La société cambodgienne est pleine de non-dits et de sous-entendus. Les choses se règlent ou se dérèglent souvent dans un sourire contenu, et le Krou intervient alors moins en exorciste qu’en psychanalyste ou conseiller matrimonial.
Les mêmes stratagèmes sont toujours utilisés pour justifier les comportements des travestis dans les villages. Ces garçons sont alors déclarés possédés par l’esprit d’une femme, ce qui justifie leurs déguisements et attitudes. Une fois le diagnostic effectué, le Krou déclare impossible de faire sortir l’esprit féminin du garçon ; arguant souvent que cet esprit n’est autre que la jumelle du possédé qui aurait pris le dessus sur la personnalité masculine. Tenter de la faire sortir reviendrait à tuer net le jeune homme. Et le Katoey peut donc affirmer librement son homosexualité au sein de la communauté. Toutefois, l’envoûtement ne serait pas à prendre à la légère et de « véritables » cas de possession sont régulièrement relatés dans la presse locale. Les Krous adeptes de magie noire ne sont pas très nombreux (les Chams sont très réputés), mais suffisamment pour en trouver un non loin de chez soi. En général, ce sont les dames qui viennent le voir pour demander que tel ou tel homme tombe amoureux d’elle ou qu’un mari volage (récidiviste – le coup de l’exorcisme ne marche qu’une fois –) lui revienne.

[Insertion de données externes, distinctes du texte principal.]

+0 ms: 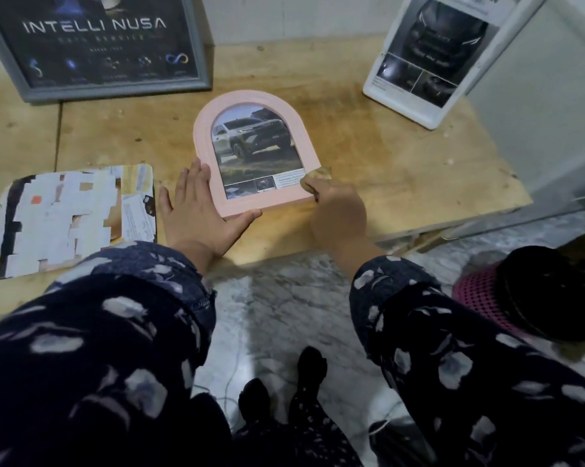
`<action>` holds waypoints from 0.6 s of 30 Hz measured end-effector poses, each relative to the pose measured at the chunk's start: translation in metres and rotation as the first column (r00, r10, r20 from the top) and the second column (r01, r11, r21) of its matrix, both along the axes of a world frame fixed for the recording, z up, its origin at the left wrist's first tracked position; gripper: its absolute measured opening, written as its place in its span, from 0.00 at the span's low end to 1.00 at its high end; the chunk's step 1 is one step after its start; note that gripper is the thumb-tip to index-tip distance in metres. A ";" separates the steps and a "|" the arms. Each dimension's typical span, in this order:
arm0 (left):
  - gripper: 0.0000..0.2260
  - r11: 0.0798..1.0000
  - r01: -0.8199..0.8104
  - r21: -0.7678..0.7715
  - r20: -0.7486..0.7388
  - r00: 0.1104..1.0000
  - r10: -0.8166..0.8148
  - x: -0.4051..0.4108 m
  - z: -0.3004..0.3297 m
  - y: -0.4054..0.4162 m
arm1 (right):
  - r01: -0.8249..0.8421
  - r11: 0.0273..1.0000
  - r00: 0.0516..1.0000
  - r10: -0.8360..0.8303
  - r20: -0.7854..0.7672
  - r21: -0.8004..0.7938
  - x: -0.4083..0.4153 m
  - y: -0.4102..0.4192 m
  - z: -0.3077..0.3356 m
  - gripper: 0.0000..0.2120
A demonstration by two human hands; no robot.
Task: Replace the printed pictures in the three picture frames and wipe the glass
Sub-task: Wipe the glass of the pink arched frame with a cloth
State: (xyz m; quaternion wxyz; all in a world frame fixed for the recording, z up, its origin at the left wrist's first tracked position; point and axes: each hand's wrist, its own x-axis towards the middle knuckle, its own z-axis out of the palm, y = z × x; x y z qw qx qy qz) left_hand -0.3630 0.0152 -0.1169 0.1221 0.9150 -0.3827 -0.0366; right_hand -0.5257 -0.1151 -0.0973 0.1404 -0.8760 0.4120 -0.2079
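A pink arched picture frame (304,136) lies flat on the wooden table (402,163), holding a print of a pickup truck. My left hand (200,210) rests flat and spread against the frame's lower left corner, thumb along its bottom edge. My right hand (338,210) is closed on a small tan cloth (318,175), pressed on the glass at the frame's lower right corner. A grey frame (196,45) with a dark "INTELLI NUSA" poster leans at the back left. A white frame (375,85) with a dark car print leans at the back right.
A worn printed sheet with rounded corners (72,217) lies on the table at the left. A pale cabinet side (554,112) stands at the right. Below the table edge are a marble floor (277,298) and a pink and black object (533,294).
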 end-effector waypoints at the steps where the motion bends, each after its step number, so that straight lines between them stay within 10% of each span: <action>1: 0.51 1.000 -0.001 0.000 0.000 1.000 0.001 0.000 0.000 0.000 | 0.024 1.000 0.999 -0.024 0.024 0.015 -0.001 0.006 0.001 0.21; 13: 0.52 1.000 0.008 -0.006 -0.017 1.000 -0.008 -0.001 -0.001 0.000 | -0.088 0.918 0.989 0.036 0.141 0.388 0.043 0.009 0.040 0.18; 18: 0.52 1.000 0.021 -0.009 -0.021 1.000 -0.021 -0.001 0.000 0.001 | -0.072 0.973 0.993 0.049 0.109 0.219 0.094 -0.036 0.062 0.19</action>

C’est avec Jayavarman II, fondateur de la dynastie angkorienne au IXème siècle, que les pratiques magiques inspirées par le brahmanisme se sont profondément répandues chez les Khmers. Les rites sont précis et consignés par les traditions. Ainsi, lors de cérémonies liturgiques, certains sorciers utilisent des photos, des cheveux, ou des rognures d’ongles afin d’envoûter leurs victimes. Celles-ci vont alors souffrir de maux divers, à commencer par des ennuis de santé. C’est seulement si le médecin s’avoue impuissant à traiter la maladie que le guérisseur sera appelé. Ce dernier est parfois le même que celui qui a jeté les sorts.
Et pour ceux que le métier de Krou intéresse, sachez qu’un maître de la magie noire a le devoir de tuer une personne par an afin de conserver ses pouvoirs.